Те береговые люди имели на моего знакомца ещё и особый вид – хотели его оженить на своей девушке. И, как говорят, окрутили. Перед самой войной случилось это весёлое дело.
Жена моему сотоварищу досталась под стать – красивая. Такую и во сне не всякий увидит. Принялась она плавать с ним на барже в должности кока. И за матроса могла. А как заведёт песню под вечер, – по берегам парни млеют, плачут про себя, что такая красавица мимо них по воде уплывает.
Мой знакомец и его молодая жена загадали себе на будущее двух ребятишек, ибо без ребятишек людям жить невозможно. Одни монахи без ребятишек могут. Они же ж монахи – ни богу свечка, ни чёрту кочерга. Они для дури живут и то маются.
Мой знакомец и его молодая жена загадали себе ребятишек – и не сбылось.
В сорок первом году, как война принялась, они вывозили из Выборга беженцев. Когда люди спасаются от беды, они в первую очередь детей хватают, чтобы не кончалась на свете жизнь. И стариков, – чтобы сохранилась на свете память.
У моего сотоварища на барже все женщины с ребятишками да старые матери-бабки.
Шли ночью. Хоть и светлая, а всё ночь. Уже Кронштадт – спасение ихнее – вот он, из воды торчит. Беда на беду ложится: у моего сотоварища на барже лопнул буксирный трос. Баржу разворачивает волной. Волна та накатистая шла, гонит баржу на мелкое место. Буксиру повернуть невозможно, бо у него на гаке ещё две баржи с народом. Переговорили, как положено морякам, на сигнальном морском языке, – порешили. Пошел буксир в Кронштадт, а мой знакомец якоря бросил. Ждут люди, когда буксир за ними обратно вернётся, спокойно ждут, без паники, бо тут паники не должно. Дети спят. Женщины дремлют. Бабки совсем без сна, они мало за свою жизнь спали, а к старости и совсем разучились.
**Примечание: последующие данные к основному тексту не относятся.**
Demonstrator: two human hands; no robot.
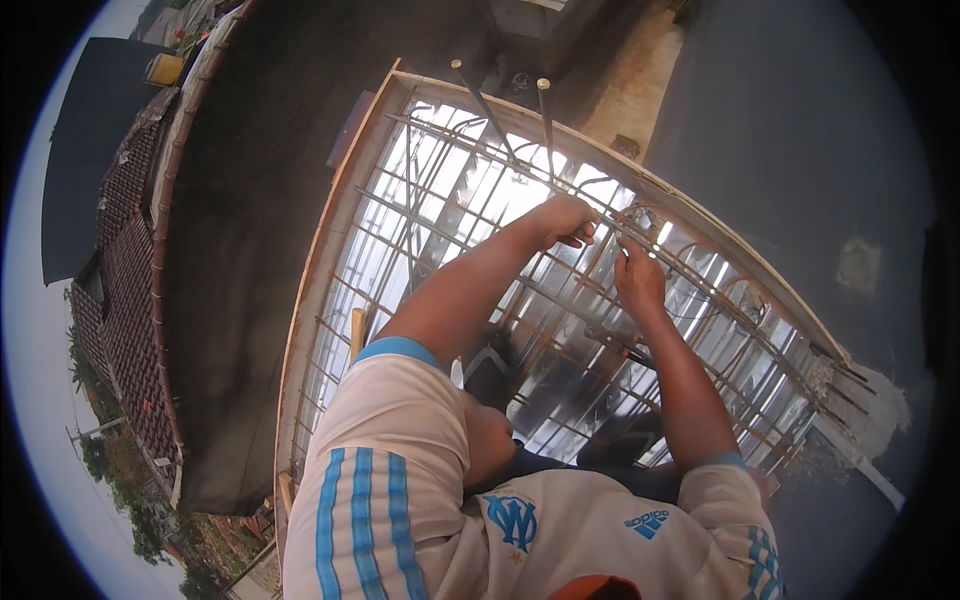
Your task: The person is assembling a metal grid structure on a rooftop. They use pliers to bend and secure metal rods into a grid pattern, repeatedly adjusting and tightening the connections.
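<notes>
My left hand [567,221] is closed, its fingers curled down at a long steel bar near the far side of a reinforcing bar grid [474,151]. Just to its right, my right hand [641,278] reaches up to the same bar, thumb and fingers pinched. Anything small between the fingers of either hand is too hidden to name. Beneath the grid lies a shiny, reflective sheet [508,196]. Beyond my left hand, two rods, a left one [485,110] and a right one [547,130], stand up from the grid.
Wooden boards [328,215] edge the grid on the left and far sides. A short wooden stick [357,328] sticks up near my left arm. Bar ends poke out by rough concrete [872,408] at right. A tiled roof [132,225] lies far left, beyond a dark lower area.
</notes>
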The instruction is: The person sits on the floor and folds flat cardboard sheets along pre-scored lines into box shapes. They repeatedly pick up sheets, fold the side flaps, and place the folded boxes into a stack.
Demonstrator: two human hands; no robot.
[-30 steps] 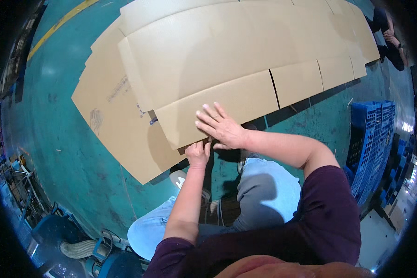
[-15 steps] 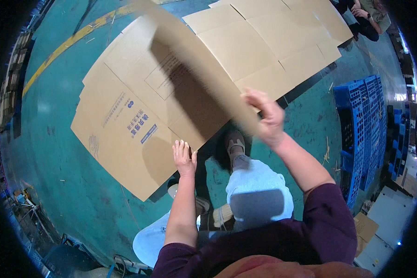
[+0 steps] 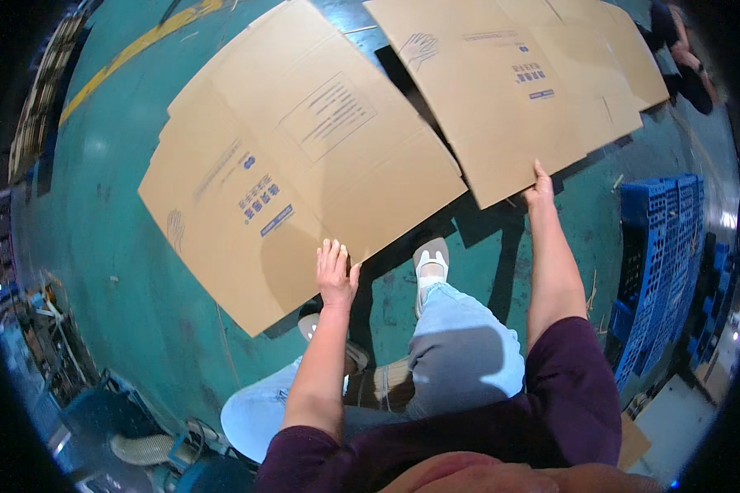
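Note:
Two flat sheets of printed brown cardboard lie before me, side by side. On the near edge of the left cardboard sheet rests my left hand, palm down with its fingers stretched out. My right hand grips the near edge of the right cardboard sheet, thumb on top and the other fingers hidden beneath. That sheet bears a blue hand drawing and print, and it lies over or just above more cardboard at the far right. A dark gap separates the two sheets at the far side.
Blue plastic pallets stand on the right. Another person is at the far right, beyond the cardboard. A yellow line crosses the green floor at the far left. A ribbed hose and machinery sit at the lower left.
My right hand has swung the upright, blurred cardboard sheet over to the right, where it now lies nearly flat, print up. My left hand has stayed on the left sheet.

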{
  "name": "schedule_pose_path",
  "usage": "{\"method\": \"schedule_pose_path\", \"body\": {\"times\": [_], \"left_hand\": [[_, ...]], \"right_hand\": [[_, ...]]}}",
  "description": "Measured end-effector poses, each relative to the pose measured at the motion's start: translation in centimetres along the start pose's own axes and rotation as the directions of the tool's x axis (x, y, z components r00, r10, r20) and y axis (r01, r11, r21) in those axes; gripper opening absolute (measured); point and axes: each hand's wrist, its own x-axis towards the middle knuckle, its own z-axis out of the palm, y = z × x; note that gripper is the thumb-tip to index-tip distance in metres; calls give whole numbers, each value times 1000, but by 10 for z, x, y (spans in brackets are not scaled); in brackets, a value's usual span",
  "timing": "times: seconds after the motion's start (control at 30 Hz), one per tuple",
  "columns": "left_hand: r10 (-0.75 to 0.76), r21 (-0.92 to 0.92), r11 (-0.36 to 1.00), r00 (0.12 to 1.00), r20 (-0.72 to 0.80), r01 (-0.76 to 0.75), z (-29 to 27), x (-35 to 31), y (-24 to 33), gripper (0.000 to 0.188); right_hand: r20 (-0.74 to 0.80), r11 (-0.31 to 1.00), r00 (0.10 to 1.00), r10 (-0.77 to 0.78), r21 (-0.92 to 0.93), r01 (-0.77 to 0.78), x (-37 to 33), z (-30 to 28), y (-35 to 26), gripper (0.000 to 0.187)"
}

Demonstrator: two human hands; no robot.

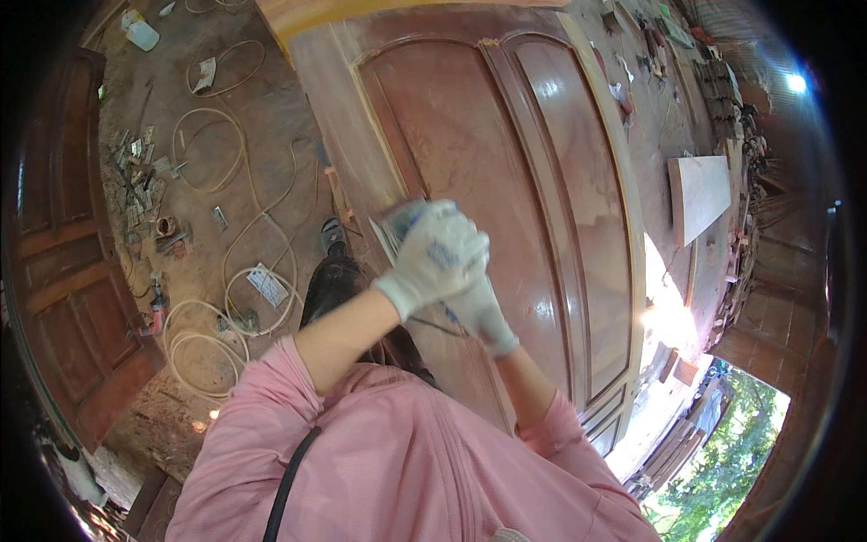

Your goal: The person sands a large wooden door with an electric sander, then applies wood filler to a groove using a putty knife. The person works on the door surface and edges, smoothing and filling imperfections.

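Observation:
A brown wooden panel door (461, 117) with raised mouldings lies before me. On its left edge sits a sander (403, 219), largely hidden under my gloves, with a dark cord showing below them. My left hand (440, 248), in a white work glove, is closed over the tool. Tucked against it from the right is my right hand (479, 312), gloved alike; its fingers are partly covered by the left hand and seem wrapped round the same tool.
Coiled pale hose (203, 348) winds over the floor left of the door. Another panel door (68, 244) stands at the far left, near a red power tool (158, 312). A white plastic bottle (140, 32) is at the upper left, a pale board (701, 197) at the right.

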Motion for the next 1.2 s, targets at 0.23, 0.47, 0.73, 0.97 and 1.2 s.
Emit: {"method": "schedule_pose_path", "body": {"times": [0.23,0.47,0.73,0.97,1.2], "left_hand": [[129,-156,983,963,238,-93,31,-101,117,21],[22,-61,998,985,169,-11,-8,-82,55,22],[-91,226,968,992,-93,110,-99,5,-122,21],[-124,430,876,964,-234,217,-152,95,-249,25],[-104,323,929,965,-242,181,-113,40,-170,21]], "right_hand": [[385,967,887,255,-84,-242,-175,57,-37,53],[-25,959,989,148,249,-137,-92,61,-42,45],[-111,874,973,204,468,-129,168,-19,-78,56],[-222,833,963,150,553,-2,335,-86,-104,54],[-289,855,957,19,502,135,249,-41,-84,78]]}}
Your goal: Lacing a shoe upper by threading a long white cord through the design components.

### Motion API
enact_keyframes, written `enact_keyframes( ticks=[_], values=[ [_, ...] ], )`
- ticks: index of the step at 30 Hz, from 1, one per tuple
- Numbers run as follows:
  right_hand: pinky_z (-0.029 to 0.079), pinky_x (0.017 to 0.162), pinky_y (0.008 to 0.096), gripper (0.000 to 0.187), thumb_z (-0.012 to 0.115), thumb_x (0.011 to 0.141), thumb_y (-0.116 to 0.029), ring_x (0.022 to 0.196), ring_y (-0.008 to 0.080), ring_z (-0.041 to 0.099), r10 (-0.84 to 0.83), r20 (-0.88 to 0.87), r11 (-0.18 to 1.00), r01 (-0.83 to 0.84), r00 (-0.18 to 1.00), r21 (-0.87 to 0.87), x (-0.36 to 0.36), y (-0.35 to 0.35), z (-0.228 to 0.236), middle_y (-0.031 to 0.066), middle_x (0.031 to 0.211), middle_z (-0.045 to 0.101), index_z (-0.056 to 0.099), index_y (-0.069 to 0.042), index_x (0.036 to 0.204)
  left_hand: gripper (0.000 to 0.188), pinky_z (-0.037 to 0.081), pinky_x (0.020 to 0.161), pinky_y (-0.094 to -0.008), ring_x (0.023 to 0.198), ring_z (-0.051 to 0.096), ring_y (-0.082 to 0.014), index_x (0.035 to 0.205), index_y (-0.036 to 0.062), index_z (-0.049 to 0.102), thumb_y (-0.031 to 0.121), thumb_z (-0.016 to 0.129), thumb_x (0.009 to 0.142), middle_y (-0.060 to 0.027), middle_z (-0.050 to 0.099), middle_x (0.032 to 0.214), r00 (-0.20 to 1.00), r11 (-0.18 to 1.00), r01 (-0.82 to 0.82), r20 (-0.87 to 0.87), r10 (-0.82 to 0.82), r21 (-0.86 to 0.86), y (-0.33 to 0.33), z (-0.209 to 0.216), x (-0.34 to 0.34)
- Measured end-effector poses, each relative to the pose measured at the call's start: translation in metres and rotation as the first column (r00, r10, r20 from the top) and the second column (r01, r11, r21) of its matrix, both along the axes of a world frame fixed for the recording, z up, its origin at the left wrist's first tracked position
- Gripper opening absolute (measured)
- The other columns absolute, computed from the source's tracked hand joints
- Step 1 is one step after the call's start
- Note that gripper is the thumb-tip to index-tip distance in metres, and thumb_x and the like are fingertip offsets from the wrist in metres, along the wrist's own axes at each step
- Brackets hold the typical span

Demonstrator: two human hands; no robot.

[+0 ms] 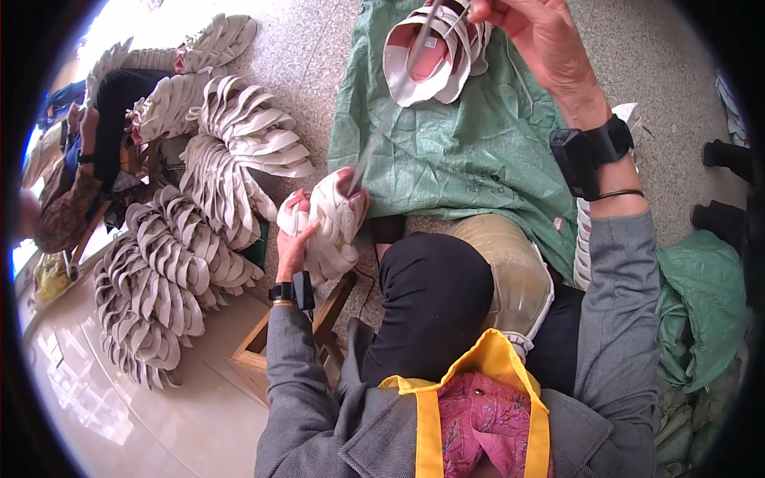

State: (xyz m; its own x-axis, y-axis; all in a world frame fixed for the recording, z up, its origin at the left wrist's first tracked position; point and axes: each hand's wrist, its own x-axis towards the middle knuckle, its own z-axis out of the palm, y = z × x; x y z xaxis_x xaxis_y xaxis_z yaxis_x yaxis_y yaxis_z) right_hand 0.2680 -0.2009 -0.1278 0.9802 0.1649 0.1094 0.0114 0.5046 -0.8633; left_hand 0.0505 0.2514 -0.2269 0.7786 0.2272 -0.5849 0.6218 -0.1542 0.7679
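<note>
My left hand (293, 251) is closed around a pair of white shoe uppers (339, 211) with pink lining, to the left of my knees. A pale, motion-blurred lace (368, 155) stretches from the opening of one upper toward the top edge. My right hand (542, 36) is raised at the top, fingers pinched together near the lace's upper stretch; the exact grip is partly out of view. Below and left of it, more white uppers with pink insides (422, 60) lie nested on a green woven sack (446, 151).
Long curved rows of stacked white uppers (231, 159) cover the floor on the left. A wooden stool (253, 350) stands by my left forearm. Another person's arm (76, 187) is at the far left. A green sack (701, 303) lies at the right.
</note>
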Motion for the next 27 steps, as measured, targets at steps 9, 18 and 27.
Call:
enact_keyframes(
  ticks=[9, 18, 27],
  values=[
    [0.039, 0.055, 0.0192, 0.015, 0.062, 0.102, -0.017, 0.063, 0.0020, 0.050, 0.045, 0.090, 0.925, -0.007, 0.995, -0.379, -0.005, 0.013, 0.009, -0.0011, 0.081, 0.062, 0.064, -0.002, 0.100, 0.080, 0.044, 0.105, -0.0328, 0.121, 0.059, -0.0188, 0.144, 0.0042, 0.050, 0.001, 0.083, 0.072, -0.0040, 0.060, 0.135, 0.986, 0.976, -0.168, 0.007, 0.169, 0.136, 0.071, -0.019, -0.040],
    [0.056, 0.077, 0.0359, 0.022, 0.070, 0.084, -0.011, 0.084, 0.0275, 0.069, 0.338, 0.415, 0.690, 0.077, 0.845, -0.719, -0.050, 0.069, -0.010, 0.0141, 0.097, 0.072, 0.071, 0.000, 0.103, 0.067, 0.047, 0.096, -0.0331, 0.108, 0.062, -0.0174, 0.136, 0.0017, 0.055, 0.014, 0.084, 0.076, -0.0049, 0.064, 0.123, 0.972, 0.973, -0.215, 0.113, 0.206, 0.078, 0.045, 0.006, -0.018],
    [0.056, 0.084, 0.0302, 0.031, 0.069, 0.090, -0.011, 0.090, 0.0162, 0.070, 0.283, -0.054, 0.607, -0.222, 0.958, -0.763, -0.100, 0.007, 0.014, 0.0113, 0.104, 0.073, 0.067, 0.000, 0.119, 0.060, 0.051, 0.091, -0.0312, 0.100, 0.065, -0.0162, 0.131, 0.0002, 0.056, 0.008, 0.085, 0.078, -0.0067, 0.068, 0.116, 0.925, 0.980, -0.151, 0.331, 0.187, -0.130, -0.052, 0.091, 0.034]
  ],
)
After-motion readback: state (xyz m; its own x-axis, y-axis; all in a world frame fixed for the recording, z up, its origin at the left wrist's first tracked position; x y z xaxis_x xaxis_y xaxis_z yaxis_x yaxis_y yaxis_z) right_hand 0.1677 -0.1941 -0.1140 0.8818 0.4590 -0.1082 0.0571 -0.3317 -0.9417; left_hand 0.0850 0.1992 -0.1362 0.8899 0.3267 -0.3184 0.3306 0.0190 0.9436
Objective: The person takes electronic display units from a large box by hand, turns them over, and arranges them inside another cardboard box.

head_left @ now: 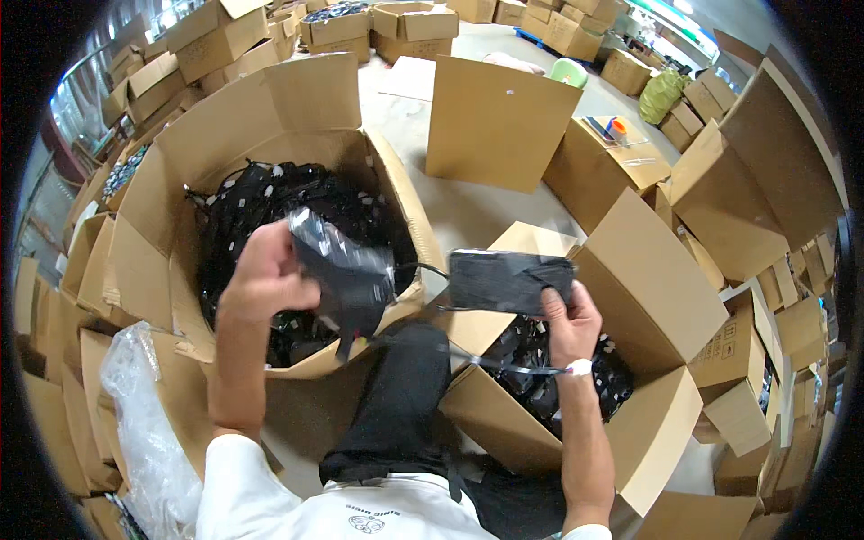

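Observation:
My left hand [261,279] grips a black, partly shiny piece [351,274], smeared by motion, above the large box of black items. My right hand [576,319] pinches the right end of a flat black rectangular pouch-like piece [504,281] over the smaller box. A thin black cord [421,265] runs between the two pieces. Another thin dark cord [513,367] with a white tag [579,367] stretches across to my right wrist. What exactly the two black pieces are I cannot make out.
The large open carton [409,193] on the left holds a heap of black items with white tags [270,202]. A smaller open carton [486,409] holds similar black items. Clear plastic wrap [148,423] hangs at left. A cardboard sheet [499,121] stands ahead; stacked cartons surround me.

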Demonstrator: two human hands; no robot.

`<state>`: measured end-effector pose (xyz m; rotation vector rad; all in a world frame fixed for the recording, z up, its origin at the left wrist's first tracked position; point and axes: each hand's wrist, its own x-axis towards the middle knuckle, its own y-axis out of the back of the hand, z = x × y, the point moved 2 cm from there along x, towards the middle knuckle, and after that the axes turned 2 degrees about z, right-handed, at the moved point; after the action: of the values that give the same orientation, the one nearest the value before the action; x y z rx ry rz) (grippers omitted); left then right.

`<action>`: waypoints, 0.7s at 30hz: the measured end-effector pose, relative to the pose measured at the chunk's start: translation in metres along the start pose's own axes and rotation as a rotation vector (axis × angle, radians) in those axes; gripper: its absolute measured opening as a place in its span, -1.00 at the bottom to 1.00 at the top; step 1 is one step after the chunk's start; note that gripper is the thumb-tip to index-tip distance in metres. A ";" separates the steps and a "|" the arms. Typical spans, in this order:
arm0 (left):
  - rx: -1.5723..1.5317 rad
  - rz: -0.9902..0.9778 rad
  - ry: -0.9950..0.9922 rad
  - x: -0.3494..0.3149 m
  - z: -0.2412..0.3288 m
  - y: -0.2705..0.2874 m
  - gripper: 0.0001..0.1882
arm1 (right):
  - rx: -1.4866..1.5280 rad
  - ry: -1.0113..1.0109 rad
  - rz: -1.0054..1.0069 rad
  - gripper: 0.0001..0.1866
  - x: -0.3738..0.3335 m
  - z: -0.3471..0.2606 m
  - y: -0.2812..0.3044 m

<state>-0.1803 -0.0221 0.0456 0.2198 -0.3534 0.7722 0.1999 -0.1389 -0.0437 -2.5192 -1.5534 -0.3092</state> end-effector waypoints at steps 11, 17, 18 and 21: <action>0.738 -0.213 -0.371 0.065 0.019 -0.137 -0.60 | -0.179 0.233 -0.117 -0.62 -0.032 -0.089 -0.020; 0.670 -0.284 -0.410 0.069 -0.005 -0.160 -0.52 | -0.149 0.232 -0.179 -0.22 -0.056 -0.074 -0.002; 0.647 -0.279 -0.403 0.070 -0.007 -0.161 -0.54 | -0.276 0.296 -0.211 -0.10 -0.060 -0.075 -0.001; 0.644 -0.281 -0.400 0.075 -0.003 -0.178 -0.46 | -0.333 0.237 -0.171 -0.06 -0.066 -0.065 0.007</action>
<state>-0.0034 -0.0975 0.0604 1.0182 -0.4299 0.5394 0.1716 -0.2146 0.0014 -2.4612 -1.7419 -0.9254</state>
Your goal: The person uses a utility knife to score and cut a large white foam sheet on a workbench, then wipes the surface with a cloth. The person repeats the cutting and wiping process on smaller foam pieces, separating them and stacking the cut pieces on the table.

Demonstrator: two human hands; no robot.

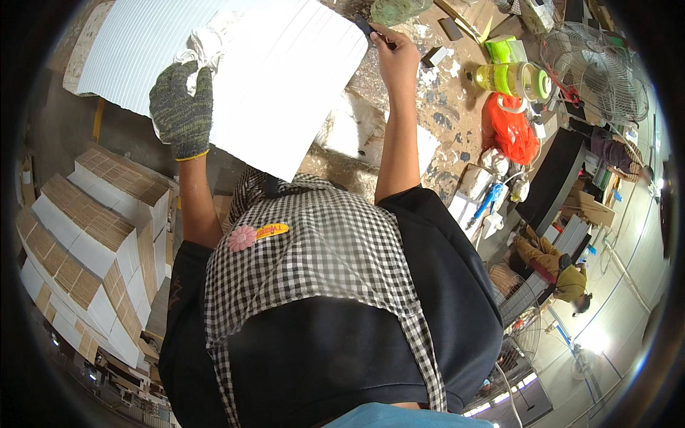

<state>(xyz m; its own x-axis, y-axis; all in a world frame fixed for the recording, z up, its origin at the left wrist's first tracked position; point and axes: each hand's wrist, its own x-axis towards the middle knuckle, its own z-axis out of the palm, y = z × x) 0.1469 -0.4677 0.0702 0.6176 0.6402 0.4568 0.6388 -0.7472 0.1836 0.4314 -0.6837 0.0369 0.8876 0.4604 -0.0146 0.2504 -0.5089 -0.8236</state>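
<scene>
My left hand (182, 110), in a dark grey-green knit glove with a yellow cuff, is closed on a crumpled white cloth (207, 44). The cloth rests on a broad stack of white sheets (285, 85), fanned so that thin lines run across its left part. At the stack's far right corner, my bare right hand (397, 55) pinches a small black piece (364, 27) between thumb and fingers. What the black piece is cannot be made out. Beneath the sheets is a worn, stained worktable (435, 107).
To the right lie a yellow-green bottle (512, 80), a red plastic bag (512, 128) and a blue-handled tool (489, 200). A wire fan (596, 71) stands beyond. Stacks of white and brown board (100, 235) fill the left side. A person (560, 274) sits at far right.
</scene>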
Мой сотоварищ на носу был, с буксирным тросом занимался. Жена его у надстройки. Там она тент приладила ситцевый, в красную розочку, чтобы ребятишкам в тени спать, когда солнце встанет.
Замечал, когда солнце над морем ещё не поднялось, – облака розовые? Будто перьями по всему небу. А вода тёмная.
В этот час оно и случилось. Прямо из розовых облаков спустились они со своими бомбами. За сто вёрст видать – груз не военный – мирные женщины с ребятишками. А они ж налетели, будто на крейсер.
Вода от взрывов, как пиво, вверх лезет.
Ребятишки в рёв – какая у ребятишек защита? Жмутся под ситцевый тент и ревут.
Мой сотоварищ бросился на помощь бежать. Взрывом оторвало палубную обшивку, свернуло трубой. Запеленало его в эту трубу. Сперва сознание от него ушло, мабуть, на целую минуту. А когда возвратилось, он вокруг глянул. Баржу перерубило на две половины, и каждая половина тонет сама по себе. А между ними народ тонет. Мой сотоварищ рвётся из железных своих пелёнок – рукой не шевельнуть, как в клещах. А народ тонет. Нос высоко задрался, почти свечой – большое пространство воды видно. Ребятишки тонут. Женщины прилаживают их к плавучим обломкам: может, продержатся, пока помощь поспеет, может, прибьёт волной к берегу.
А не прибьёт их волной к берегу: сверху их из пулемётов топят. Взрослый мужик молча старается умереть. Ребятишки – они же теснятся друг к дружке и плачут, они смерти не понимают. И вот в этой беде моему сотоварищу все эти ребятишки его родными детьми показались. Он закричал. Зовет их. А что пустой крик в море?
Такая есть боль, – когда жена, когда дети на твоих глазах тонут и их вдобавок из пулемётов бьют, а ты им помочь не умеешь.